23 de febrero del 2026
Rut 3:16-18
EL ARTE DE ESPERAR
“Espérate, hija mía, […] porque aquel hombre no descansará hasta que concluya el asunto hoy”. Rut 3:18
La escena es hermosa. Rut ha hecho todo lo que estaba en sus manos. Ahora solo queda esperar. Y Noemí, con la serenidad que da la experiencia, le dice: “Espérate, hija mía”. Noemí sabe que Booz es un hombre íntegro, alguien que no dejará las cosas sin resolver. Pero más que eso, sabe que Dios está obrando detrás de todo. Así que la instrucción no es solo práctica, sino espiritual: espera… confía. Esperar no es fácil. Todos lo sabemos. La espera pone a prueba nuestra fe, nuestra paciencia y, muchas veces, nuestra paz. Pero este pasaje nos recuerda que hay una forma de esperar que no es pasiva ni ansiosa, sino llena de esperanza.

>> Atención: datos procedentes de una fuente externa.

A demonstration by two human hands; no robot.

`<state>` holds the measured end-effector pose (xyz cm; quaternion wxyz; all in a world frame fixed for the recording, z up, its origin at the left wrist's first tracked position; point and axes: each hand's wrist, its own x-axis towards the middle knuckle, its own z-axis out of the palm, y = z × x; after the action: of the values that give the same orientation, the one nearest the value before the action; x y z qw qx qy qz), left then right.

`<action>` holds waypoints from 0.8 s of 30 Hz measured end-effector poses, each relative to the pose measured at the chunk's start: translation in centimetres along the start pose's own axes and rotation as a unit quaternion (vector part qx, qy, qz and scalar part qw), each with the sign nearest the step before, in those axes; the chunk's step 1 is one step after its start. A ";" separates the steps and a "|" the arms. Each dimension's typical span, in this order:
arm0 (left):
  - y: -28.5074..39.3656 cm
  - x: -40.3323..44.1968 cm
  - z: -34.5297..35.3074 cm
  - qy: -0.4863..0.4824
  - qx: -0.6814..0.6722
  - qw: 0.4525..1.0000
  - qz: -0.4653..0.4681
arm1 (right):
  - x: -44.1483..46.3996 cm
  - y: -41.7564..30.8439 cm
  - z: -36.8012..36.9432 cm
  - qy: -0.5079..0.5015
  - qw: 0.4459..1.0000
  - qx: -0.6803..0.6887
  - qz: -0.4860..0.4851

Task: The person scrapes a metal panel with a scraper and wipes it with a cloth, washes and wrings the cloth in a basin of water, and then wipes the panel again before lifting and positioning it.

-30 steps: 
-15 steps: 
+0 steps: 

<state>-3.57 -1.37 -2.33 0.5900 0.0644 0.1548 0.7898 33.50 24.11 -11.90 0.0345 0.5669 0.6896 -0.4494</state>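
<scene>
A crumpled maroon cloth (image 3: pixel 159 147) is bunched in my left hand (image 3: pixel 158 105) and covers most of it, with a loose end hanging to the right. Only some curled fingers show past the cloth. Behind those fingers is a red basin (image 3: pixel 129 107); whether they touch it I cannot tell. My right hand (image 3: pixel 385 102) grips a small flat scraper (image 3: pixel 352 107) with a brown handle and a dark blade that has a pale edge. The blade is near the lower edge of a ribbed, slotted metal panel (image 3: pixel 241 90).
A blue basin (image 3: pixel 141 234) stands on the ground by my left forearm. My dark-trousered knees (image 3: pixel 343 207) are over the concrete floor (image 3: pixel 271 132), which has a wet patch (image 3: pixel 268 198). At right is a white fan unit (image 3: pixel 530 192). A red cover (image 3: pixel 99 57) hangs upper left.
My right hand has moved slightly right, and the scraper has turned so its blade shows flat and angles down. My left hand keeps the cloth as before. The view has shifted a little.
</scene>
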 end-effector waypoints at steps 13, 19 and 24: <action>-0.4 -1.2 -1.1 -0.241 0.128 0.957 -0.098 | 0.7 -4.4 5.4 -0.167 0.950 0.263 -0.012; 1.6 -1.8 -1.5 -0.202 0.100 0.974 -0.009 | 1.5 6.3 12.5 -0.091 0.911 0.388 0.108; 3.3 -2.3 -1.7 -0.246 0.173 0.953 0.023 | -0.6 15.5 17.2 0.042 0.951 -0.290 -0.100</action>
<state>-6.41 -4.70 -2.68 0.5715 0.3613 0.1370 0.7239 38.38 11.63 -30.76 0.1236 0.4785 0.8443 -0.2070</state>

Rut y Noemí no sabían qué iba a pasar al día siguiente, pero sí sabían en quién confiaban. Y eso hizo toda la diferencia. En la vida también llega ese momento en que ya hiciste todo lo que podías hacer: oraste, obedeciste, diste tu mejor esfuerzo. Entonces, lo único que queda es descansar en Dios. Él no se olvida, no se retrasa, no falla. Quizá hoy estás esperando algo: una respuesta, una oportunidad, una solución. No dejes que la ansiedad te robe la fe. Aprende a esperar con confianza, sabiendo que el mismo Dios que cuidó de Rut y Noemí también cuida de ti. Y cuando no sepas qué más hacer… recuerda las palabras de Noemí: “Espérate, hija mía”. Porque quien confía en el Señor, nunca espera en vano.
Padre amado, enséñame a esperar en ti con fe y tranquilidad de corazón. Cuando no vea respuestas, recuérdame que sigues obrando a mi favor. En Cristo Jesús, Amén.